> **GOAL OF THE EXERCISE**: Copy out the whole listing exactly as given. Skip the pictures.

> **MATERIAL PROVIDED**:
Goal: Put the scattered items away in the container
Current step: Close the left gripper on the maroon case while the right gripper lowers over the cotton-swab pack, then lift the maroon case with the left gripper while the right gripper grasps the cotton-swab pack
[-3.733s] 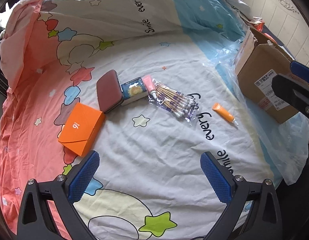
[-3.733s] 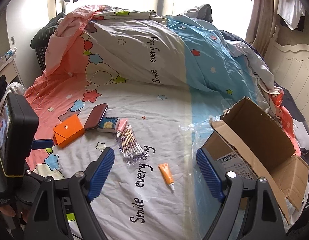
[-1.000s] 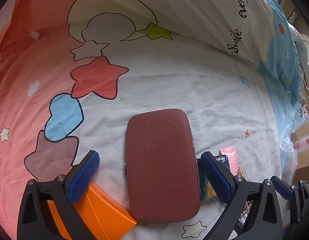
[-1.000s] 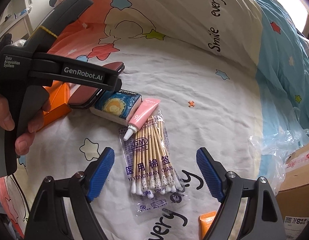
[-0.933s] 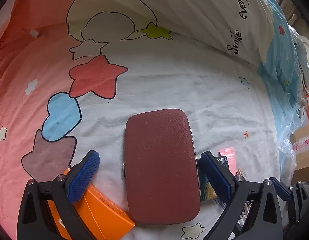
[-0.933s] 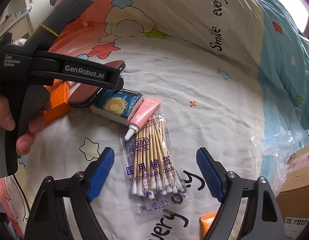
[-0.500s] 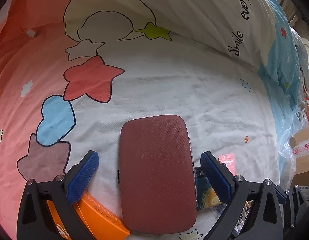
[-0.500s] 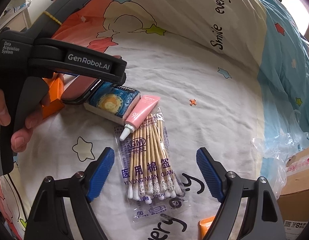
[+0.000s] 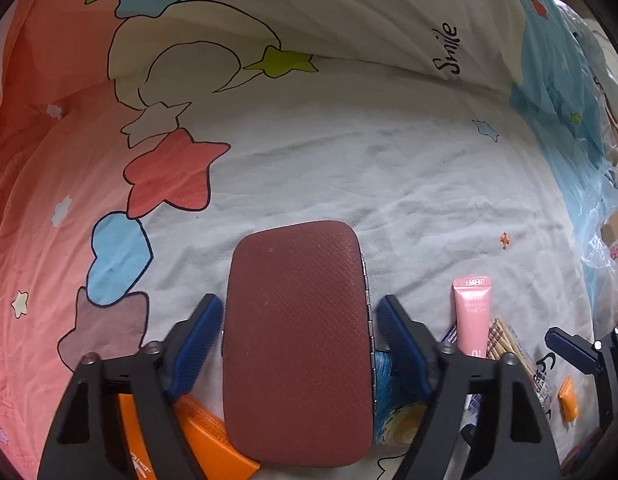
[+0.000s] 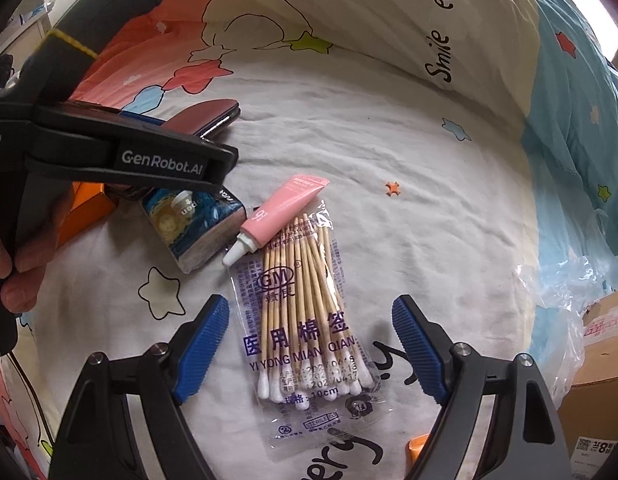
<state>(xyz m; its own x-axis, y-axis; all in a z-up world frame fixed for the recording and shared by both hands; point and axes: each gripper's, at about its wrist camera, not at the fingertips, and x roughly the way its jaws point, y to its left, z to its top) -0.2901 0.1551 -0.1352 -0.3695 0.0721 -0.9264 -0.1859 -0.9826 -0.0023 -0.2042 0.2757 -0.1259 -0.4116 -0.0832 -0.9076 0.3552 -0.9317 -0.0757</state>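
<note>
A maroon case point(image 9: 297, 336) lies on the bedsheet between the fingers of my left gripper point(image 9: 299, 340), which has closed in until both blue pads touch its long sides. It rests partly on an orange box point(image 9: 213, 444) and a blue starry-print pack point(image 9: 393, 412). In the right wrist view my right gripper point(image 10: 311, 344) is open and empty, straddling a bag of cotton swabs point(image 10: 309, 320). A pink tube point(image 10: 281, 212) lies on the bag's top edge, next to the blue pack point(image 10: 193, 224). The maroon case point(image 10: 213, 116) shows behind the left gripper's body.
The cardboard box point(image 10: 597, 380) sits at the right edge on clear plastic film point(image 10: 557, 304). A small orange tube point(image 10: 419, 454) lies near the right gripper's right finger. A bunched duvet point(image 9: 349, 20) rises at the back. The person's hand point(image 10: 13, 248) holds the left gripper.
My left gripper's fingers have closed from wide open onto the maroon case's sides. My right gripper has edged forward over the swab bag, still open.
</note>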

> **SOLUTION TO THIS TASK**:
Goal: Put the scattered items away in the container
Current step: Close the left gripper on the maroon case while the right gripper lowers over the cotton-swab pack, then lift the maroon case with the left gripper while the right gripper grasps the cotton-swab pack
[-3.733s] 
[-3.733s] 
[-1.000s] 
[-1.000s] 
[-0.933s] 
[-0.933s] 
[-0.500s] 
[-0.500s] 
[+0.000s] 
[+0.000s] 
<state>(xyz m; its own x-axis, y-axis; all in a z-up world frame fixed for the recording and shared by both hands; point and axes: each gripper's, at about its wrist camera, not at the fingertips, and x roughly the way its jaws point, y to its left, z to its top) -0.2901 0.1551 -0.1352 -0.3695 0.0721 -0.9264 -0.1859 -0.9826 -0.0023 -0.2042 0.2757 -0.1259 -0.4116 -0.0832 -0.9076 0.3552 -0.9317 -0.0757</state>
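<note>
A maroon case point(image 9: 297, 336) lies on the bedsheet between the fingers of my left gripper point(image 9: 299, 340), which has closed in until both blue pads touch its long sides. It rests partly on an orange box point(image 9: 213, 444) and a blue starry-print pack point(image 9: 393, 412). In the right wrist view my right gripper point(image 10: 311, 344) is open and empty, straddling a bag of cotton swabs point(image 10: 309, 320). A pink tube point(image 10: 281, 212) lies on the bag's top edge, next to the blue pack point(image 10: 193, 224). The maroon case point(image 10: 213, 116) shows behind the left gripper's body.
The cardboard box point(image 10: 597, 380) sits at the right edge on clear plastic film point(image 10: 557, 304). A small orange tube point(image 10: 419, 454) lies near the right gripper's right finger. A bunched duvet point(image 9: 349, 20) rises at the back. The person's hand point(image 10: 13, 248) holds the left gripper.
My left gripper's fingers have closed from wide open onto the maroon case's sides. My right gripper has edged forward over the swab bag, still open.
</note>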

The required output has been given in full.